• _Brief_: Go through the entries and write each one out again unchanged.

[[ The records, beginning ]]

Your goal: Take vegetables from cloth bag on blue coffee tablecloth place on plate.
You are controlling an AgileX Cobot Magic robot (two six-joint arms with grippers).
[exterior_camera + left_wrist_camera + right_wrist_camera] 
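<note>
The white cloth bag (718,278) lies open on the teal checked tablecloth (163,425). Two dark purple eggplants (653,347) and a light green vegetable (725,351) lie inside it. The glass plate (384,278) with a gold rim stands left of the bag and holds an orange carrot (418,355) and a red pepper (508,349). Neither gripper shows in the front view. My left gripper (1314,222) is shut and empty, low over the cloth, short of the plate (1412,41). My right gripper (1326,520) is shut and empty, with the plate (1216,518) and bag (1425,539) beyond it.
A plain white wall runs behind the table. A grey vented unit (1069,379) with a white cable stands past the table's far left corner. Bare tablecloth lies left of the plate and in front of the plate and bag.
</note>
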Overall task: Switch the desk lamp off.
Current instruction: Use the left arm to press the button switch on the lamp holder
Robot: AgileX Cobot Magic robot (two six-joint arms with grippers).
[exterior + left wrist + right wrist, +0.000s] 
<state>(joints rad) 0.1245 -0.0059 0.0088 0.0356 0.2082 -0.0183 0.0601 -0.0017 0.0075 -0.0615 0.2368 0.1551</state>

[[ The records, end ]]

• _Response_:
Your goal: Take vegetables from cloth bag on blue coffee tablecloth place on plate.
You are controlling an AgileX Cobot Magic robot (two six-joint arms with grippers).
[exterior_camera + left_wrist_camera + right_wrist_camera] 
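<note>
The white cloth bag (718,278) lies open on the teal checked tablecloth (163,425). Two dark purple eggplants (653,347) and a light green vegetable (725,351) lie inside it. The glass plate (384,278) with a gold rim stands left of the bag and holds an orange carrot (418,355) and a red pepper (508,349). Neither gripper shows in the front view. My left gripper (1314,222) is shut and empty, low over the cloth, short of the plate (1412,41). My right gripper (1326,520) is shut and empty, with the plate (1216,518) and bag (1425,539) beyond it.
A plain white wall runs behind the table. A grey vented unit (1069,379) with a white cable stands past the table's far left corner. Bare tablecloth lies left of the plate and in front of the plate and bag.
</note>
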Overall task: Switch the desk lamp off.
Current instruction: Use the left arm to press the button switch on the lamp holder
Robot: AgileX Cobot Magic robot (two six-joint arms with grippers).
[exterior + left wrist + right wrist, +0.000s] 
<state>(joints rad) 0.1245 -0.0059 0.0088 0.0356 0.2082 -0.0183 0.0601 -0.0017 0.0075 -0.0615 0.2368 0.1551</state>

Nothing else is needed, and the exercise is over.